A law corporation shall not do or fail to do any act the doing of which or the failure to do which would constitute a cause for discipline of a member of the State Bar, under any statute, rule or regulation now or hereafter in effect. In the conduct of its business, it shall observe and be bound by such statutes, rules and regulations to the same extent as if specifically designated therein as a member of the State Bar.

On its face, this provision seems plain, yet difficult questions lurk. Must law corporations comply with MCLE requirements? Pay bar dues? Most importantly, can law firms (as opposed to individual bar members) be disciplined? Remarkably, none of these questions seems ever to have arisen before. Only one case (T&R Foods, Inc. v. Rose, 47 Cal. App. 4th Supp., 1, 9 (1996)), is reported under Section 6167, and it was not cited by either the court of appeal or the defendants in their petition for review. In that case, an attorney-owner of a registered law corporation was held personally liable for the law firm’s failure to segregate client funds in a trust account as required by the rules of conduct, based on the principle that “a professional person cannot avoid personal liability for his or her own malpractice or tortious conduct through incorporation....” (emphasis original). However, the responsible individual in Rose was a California attorney, unlike Stender. In Stender, the court of appeal held that Section 6167 imposed the same obligations on IPG as the professional conduct rules on individual members. Stender at *9.
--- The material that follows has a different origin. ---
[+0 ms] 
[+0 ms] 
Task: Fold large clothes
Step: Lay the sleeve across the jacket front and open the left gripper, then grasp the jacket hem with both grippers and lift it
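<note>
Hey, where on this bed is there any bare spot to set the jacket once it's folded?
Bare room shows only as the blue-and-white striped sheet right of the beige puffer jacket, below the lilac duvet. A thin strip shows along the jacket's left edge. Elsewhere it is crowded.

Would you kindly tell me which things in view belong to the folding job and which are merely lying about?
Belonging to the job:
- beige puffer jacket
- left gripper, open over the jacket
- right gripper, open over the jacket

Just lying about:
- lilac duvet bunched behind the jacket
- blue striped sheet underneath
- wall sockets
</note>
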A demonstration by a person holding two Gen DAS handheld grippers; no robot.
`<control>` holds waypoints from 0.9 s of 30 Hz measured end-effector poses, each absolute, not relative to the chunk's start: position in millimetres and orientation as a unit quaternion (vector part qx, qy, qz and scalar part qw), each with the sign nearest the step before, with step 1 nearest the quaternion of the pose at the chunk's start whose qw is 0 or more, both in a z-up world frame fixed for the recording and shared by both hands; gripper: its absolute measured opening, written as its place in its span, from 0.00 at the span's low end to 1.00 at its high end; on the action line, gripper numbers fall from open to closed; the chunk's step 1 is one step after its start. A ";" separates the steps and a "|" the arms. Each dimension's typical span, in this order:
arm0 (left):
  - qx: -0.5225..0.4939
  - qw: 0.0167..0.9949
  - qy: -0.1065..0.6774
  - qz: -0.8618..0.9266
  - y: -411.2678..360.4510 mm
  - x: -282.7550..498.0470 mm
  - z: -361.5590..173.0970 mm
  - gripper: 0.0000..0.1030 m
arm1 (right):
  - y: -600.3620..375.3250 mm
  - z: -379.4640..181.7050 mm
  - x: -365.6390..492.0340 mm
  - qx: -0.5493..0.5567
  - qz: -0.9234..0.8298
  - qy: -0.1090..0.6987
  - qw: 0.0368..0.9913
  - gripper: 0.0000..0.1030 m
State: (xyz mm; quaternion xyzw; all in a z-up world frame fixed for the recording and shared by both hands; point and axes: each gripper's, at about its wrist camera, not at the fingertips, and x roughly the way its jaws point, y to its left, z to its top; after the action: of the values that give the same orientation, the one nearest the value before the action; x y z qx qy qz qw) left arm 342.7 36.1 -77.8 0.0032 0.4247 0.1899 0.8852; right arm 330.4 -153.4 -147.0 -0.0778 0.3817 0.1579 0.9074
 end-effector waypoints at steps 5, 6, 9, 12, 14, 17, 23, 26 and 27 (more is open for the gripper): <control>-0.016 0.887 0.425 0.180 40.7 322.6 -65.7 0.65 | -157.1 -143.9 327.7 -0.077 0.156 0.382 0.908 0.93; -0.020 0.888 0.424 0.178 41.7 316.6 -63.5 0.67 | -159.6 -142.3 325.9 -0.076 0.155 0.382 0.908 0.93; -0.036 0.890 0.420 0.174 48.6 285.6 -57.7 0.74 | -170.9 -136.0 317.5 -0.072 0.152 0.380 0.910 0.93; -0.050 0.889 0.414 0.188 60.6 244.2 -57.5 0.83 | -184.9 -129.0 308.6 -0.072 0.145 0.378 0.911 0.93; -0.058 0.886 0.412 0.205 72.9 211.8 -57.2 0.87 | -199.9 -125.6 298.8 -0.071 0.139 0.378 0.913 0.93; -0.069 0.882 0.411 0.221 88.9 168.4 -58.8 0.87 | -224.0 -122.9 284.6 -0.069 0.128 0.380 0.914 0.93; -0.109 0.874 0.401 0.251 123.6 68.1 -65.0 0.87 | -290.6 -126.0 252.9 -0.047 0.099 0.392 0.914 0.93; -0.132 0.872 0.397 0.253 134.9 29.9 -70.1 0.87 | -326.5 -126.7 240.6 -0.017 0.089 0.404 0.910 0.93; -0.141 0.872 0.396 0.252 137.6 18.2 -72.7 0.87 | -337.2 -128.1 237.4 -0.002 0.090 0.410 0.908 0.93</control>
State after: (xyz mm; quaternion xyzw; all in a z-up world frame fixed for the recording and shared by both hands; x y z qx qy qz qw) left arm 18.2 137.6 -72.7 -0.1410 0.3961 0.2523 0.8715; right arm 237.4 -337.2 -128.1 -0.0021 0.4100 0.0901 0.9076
The court was equally unsympathetic to the argument that Stender himself, as a nonmember of the California Bar, was beyond the reach of Section 17200 actions stemming from violations of professional conduct rules. Reasoning that since IPG was responsible for compliance with bar rules under Section 6167, and Stender, as the “sole shareholder, director, president, treasurer, and secretary of IPG, necessarily controlled IPG’s practices in general” as well as the specific information IPG provided to clients and the bar, the court held that “Stender could be held liable for IPG’s unlawful business practices.” Stender at *9. Whether as a matter of interpretation of Section 6167 or traditional corporate veil-piercing, this seems reasonable. Indeed, if Stender prevails and non-California attorneys who own California law firms are beyond the reach of the obligations of Section 6167, one wonders why nonmembers of the State Bar should be permitted to continue to own California law corporations at all.
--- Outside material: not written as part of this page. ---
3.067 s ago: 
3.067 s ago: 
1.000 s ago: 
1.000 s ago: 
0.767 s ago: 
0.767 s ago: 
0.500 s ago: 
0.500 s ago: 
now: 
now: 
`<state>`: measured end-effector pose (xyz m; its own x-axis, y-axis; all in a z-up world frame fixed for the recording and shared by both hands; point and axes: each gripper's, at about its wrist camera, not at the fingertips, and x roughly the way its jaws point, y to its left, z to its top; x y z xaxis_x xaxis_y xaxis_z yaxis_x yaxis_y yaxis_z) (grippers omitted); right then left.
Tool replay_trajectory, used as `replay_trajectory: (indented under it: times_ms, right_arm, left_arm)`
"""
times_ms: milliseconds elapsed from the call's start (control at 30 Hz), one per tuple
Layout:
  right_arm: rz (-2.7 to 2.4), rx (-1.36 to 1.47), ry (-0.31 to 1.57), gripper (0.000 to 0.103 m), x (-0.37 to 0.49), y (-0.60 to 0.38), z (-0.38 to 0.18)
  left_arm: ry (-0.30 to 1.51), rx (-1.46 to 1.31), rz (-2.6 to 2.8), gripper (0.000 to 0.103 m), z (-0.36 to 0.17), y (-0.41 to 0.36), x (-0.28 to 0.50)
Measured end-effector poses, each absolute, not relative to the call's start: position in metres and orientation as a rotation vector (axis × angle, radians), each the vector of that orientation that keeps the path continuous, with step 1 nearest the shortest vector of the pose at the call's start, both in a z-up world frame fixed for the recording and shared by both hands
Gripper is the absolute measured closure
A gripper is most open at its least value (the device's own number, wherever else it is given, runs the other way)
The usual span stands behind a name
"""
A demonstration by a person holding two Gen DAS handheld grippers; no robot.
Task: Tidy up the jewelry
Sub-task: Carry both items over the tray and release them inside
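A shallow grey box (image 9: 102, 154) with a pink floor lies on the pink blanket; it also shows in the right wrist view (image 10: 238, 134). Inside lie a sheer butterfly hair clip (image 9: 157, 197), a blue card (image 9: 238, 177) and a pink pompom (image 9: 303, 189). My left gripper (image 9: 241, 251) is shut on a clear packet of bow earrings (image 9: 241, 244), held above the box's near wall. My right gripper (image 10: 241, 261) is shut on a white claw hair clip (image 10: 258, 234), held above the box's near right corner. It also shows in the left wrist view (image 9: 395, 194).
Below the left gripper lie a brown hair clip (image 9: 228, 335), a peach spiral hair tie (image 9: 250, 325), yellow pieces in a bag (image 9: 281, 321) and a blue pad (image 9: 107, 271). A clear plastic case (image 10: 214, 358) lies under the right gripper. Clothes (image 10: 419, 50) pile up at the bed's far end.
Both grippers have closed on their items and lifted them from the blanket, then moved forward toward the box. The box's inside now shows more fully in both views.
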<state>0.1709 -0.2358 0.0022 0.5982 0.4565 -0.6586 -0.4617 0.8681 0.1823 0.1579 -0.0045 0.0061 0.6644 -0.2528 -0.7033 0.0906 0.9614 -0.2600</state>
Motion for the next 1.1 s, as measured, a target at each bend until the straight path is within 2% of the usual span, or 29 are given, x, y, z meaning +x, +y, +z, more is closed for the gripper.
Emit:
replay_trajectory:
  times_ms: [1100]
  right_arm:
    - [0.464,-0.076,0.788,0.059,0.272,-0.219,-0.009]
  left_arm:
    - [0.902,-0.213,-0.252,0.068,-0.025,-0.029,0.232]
Finally, Stender and IPG argue that review should be granted so that the supreme court can clarify how courts should determine whether they must dismiss a case when an attorney is sued by a nonclient and contends he or she cannot adequately defend without revealing client confidences.3 It is not clear this issue is properly presented on review of the preliminary injunction, however, since (as the court noted) the injunction was based on evidence that notices to clients of Guajardo’s status were not sent, rather than upon any details of what legal advice was provided to clients. Stender at *18. The court likewise rejected the claim that revelation of IPG’s clients’ identities would risk their prosecution or deportation merely because the practice is an immigration one. Id. On the other hand, the complaint seeks “disgorgement of all profits,” (Complaint at 19) and restitution, which could well implicate issues of what services were contracted for and provided. It may be that the privilege issue is not necessary to resolution of the injunction appeal but could become highly important in the underlying case.

Cases presenting such an array of compelling and complex ethical issues, especially in a context as important as this, are rare. Ethics mavens and court-watchers alike will be keeping a close watch on People v. Stender.
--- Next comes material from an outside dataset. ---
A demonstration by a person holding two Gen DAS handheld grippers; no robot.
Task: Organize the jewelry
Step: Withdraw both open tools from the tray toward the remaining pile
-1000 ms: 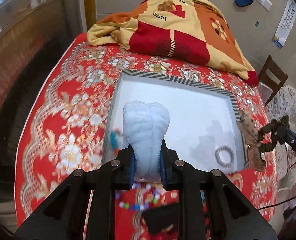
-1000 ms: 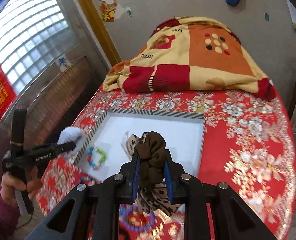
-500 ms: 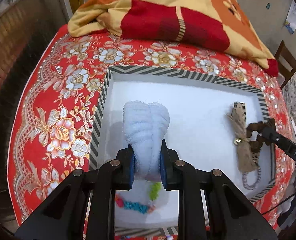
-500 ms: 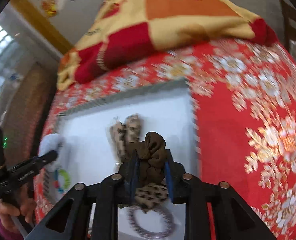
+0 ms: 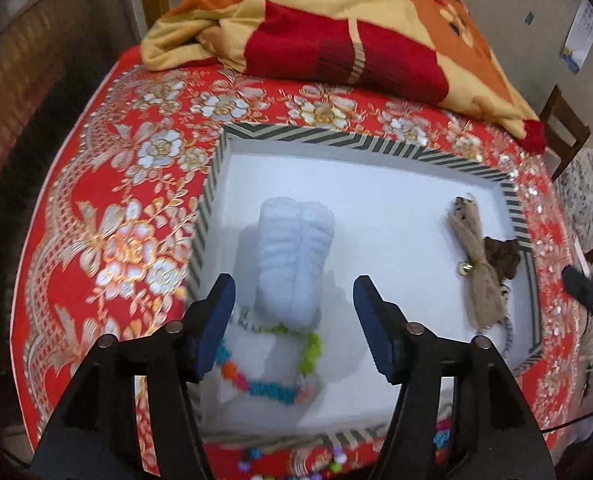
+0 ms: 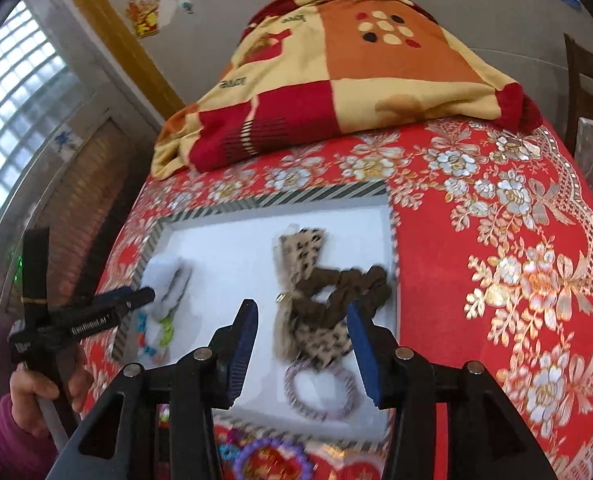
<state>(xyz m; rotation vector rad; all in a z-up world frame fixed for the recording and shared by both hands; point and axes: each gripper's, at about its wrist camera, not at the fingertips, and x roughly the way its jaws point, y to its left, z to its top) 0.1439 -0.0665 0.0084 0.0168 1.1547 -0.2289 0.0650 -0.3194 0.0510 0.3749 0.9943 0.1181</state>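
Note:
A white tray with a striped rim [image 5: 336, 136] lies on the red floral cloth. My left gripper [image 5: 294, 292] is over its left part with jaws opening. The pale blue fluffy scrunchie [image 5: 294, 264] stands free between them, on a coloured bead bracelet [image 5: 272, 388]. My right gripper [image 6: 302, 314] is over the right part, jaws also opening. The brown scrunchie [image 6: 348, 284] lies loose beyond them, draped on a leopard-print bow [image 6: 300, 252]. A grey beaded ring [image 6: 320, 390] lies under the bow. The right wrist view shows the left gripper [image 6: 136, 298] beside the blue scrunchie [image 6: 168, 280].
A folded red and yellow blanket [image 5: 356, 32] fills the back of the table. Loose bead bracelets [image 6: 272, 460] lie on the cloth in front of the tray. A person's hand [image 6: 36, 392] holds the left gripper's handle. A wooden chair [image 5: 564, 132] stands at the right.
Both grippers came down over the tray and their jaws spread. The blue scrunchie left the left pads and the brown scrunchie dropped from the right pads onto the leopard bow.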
1 The complaint is available at http://www.sfcityattorney.org/Modules/ShowDocument.aspx?documentid=723.

2 Stender, at *8, citing Stop Youth Addiction, Inc., v. Lucky Stores, Inc., 17 Cal. 4th 553 (1998).

3 See, e.g., McDermott, Will & Emery v. Superior Court, 83 Cal. App. 4th 378 (2000) (due process sometimes requires dismissal when the attorney-client privilege precludes attorney from a reasonable defense).